Absolute immunity, it is true, also extends to witnesses, but it does not apply to the kind of conduct at issue here. The “immunity of parties and witnesses from subsequent damages liability for their testimony in judicial proceedings was well established in English common law,” and accordingly § 1983 “does not allow recovery of damages against a private party for testimony in a judicial proceeding” even if the testimony constituted perjury (and even assuming the witness was acting under color of state law). Briscoe v. LaHue, 460 U.S. 325, 329–30 (1983). But this defense originated as an immunity “only against suits for defamation,” Burns v. Reed, 500 U.S. 478, 501 (1991) (Scalia, J., concurring in the judgment in part and dissenting in part), and is limited to in-court statements. That some “acts may ultimately lead to witness testimony does not serve to cloak these actions with absolute testimonial immunity.” Spurlock v. Satterfield, 167 F.3d 995, 1001 (6th Cir. 1999). Otherwise, if immunity “relate[d] backwards,” a witness could shield his illegal conduct from suit simply by presenting the fruits of his conduct at trial. Gregory v. City of Louisville, 444 F.3d 725, 738–39 (6th Cir. 2006). Because Boland created and possessed the images prior to testifying in court, he has no claim to any such immunity.

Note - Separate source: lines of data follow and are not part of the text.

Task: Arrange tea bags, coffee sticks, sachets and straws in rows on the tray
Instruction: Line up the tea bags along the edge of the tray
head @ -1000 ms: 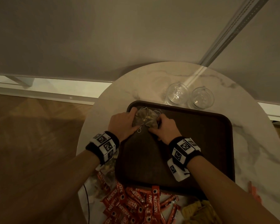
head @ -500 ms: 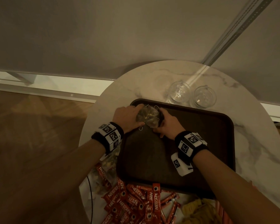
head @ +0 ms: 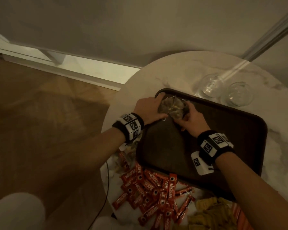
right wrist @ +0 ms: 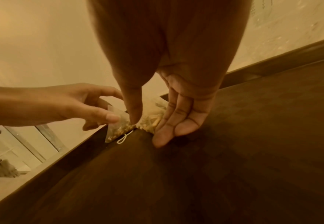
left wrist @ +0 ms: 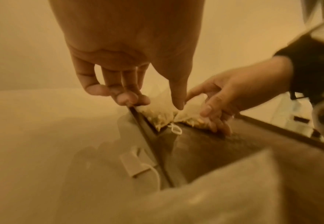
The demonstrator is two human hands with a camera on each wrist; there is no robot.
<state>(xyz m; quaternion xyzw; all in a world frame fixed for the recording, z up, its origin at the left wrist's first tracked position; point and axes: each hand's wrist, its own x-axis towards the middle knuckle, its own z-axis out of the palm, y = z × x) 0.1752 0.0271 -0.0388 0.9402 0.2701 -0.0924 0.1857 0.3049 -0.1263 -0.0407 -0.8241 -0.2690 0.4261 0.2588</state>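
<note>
Two pyramid tea bags (head: pixel 172 107) filled with pale loose tea lie side by side in the far left corner of the dark brown tray (head: pixel 214 146). My left hand (head: pixel 159 107) pinches the left tea bag (right wrist: pixel 117 125) between thumb and curled fingers against the tray rim (left wrist: pixel 138 115). My right hand (head: pixel 184 114) has straight fingers (right wrist: pixel 168 125) set on the tray floor against the right tea bag (right wrist: pixel 153 119), with its thumb tip down between the two bags. A white string loop (left wrist: pixel 176 129) lies in front of them.
Two clear glasses (head: pixel 209 87) (head: pixel 239 93) stand beyond the tray on the round marble table (head: pixel 148 80). Red coffee sticks (head: pixel 150 185) are piled at the near edge, yellow sachets (head: pixel 209 211) to their right, more tea bags (head: pixel 130 148) under my left wrist. A thin cable (head: pixel 106 188) hangs there.
Both hands have slid the two tea bags a little farther into the tray's far left corner. My head view has shifted, so the table sits more to the right.
</note>
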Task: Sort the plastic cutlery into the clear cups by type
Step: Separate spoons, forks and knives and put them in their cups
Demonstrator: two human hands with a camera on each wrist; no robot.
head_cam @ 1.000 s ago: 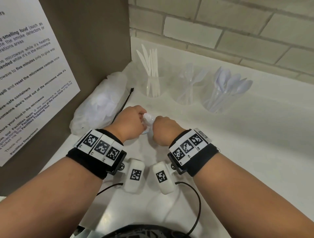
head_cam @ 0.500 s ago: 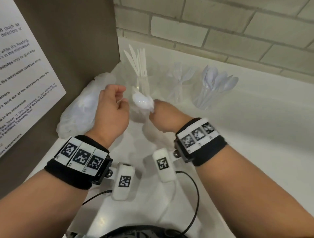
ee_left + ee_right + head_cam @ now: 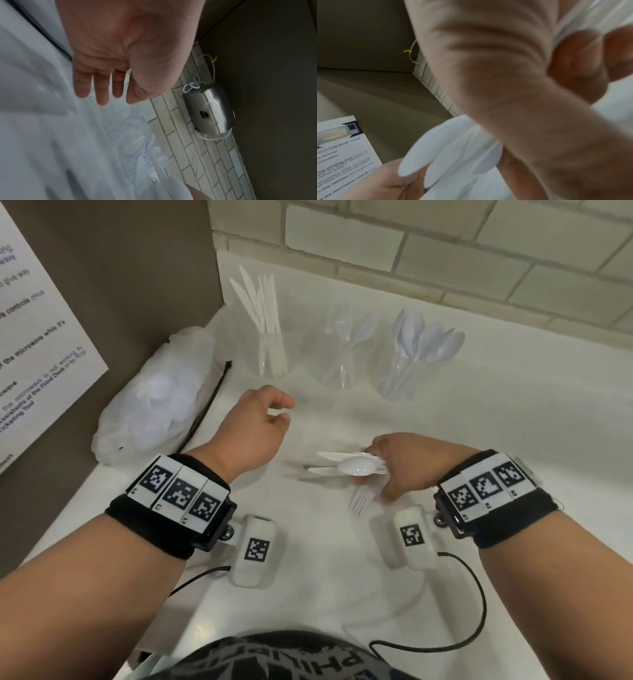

In view of these conclusions, we need not reach other defenses Boland has raised and that the district court has not yet considered. Boland, for example, argues that the children did not suffer “personal injury,” as required under § 2255, because the parties have stipulated that each child does not know about the images. The fact that Congress has set such a sizeable damages threshold ($150,000) may suggest that the personal injury requirement is a serious one. He also argues that none of the plaintiffs can show they are “aggrieved” under § 2252A(f). And it is possible that constitutional defenses remain. We entrust the initial resolution of these issues to the capable hands of the district court judge.

* * *

See: http://www.ca6.uscourts.gov/opinions.pdf/11a0016p-06.pdf

Outcome: For these reasons, we reverse the district court’s judgment and remand the case for further proceedings.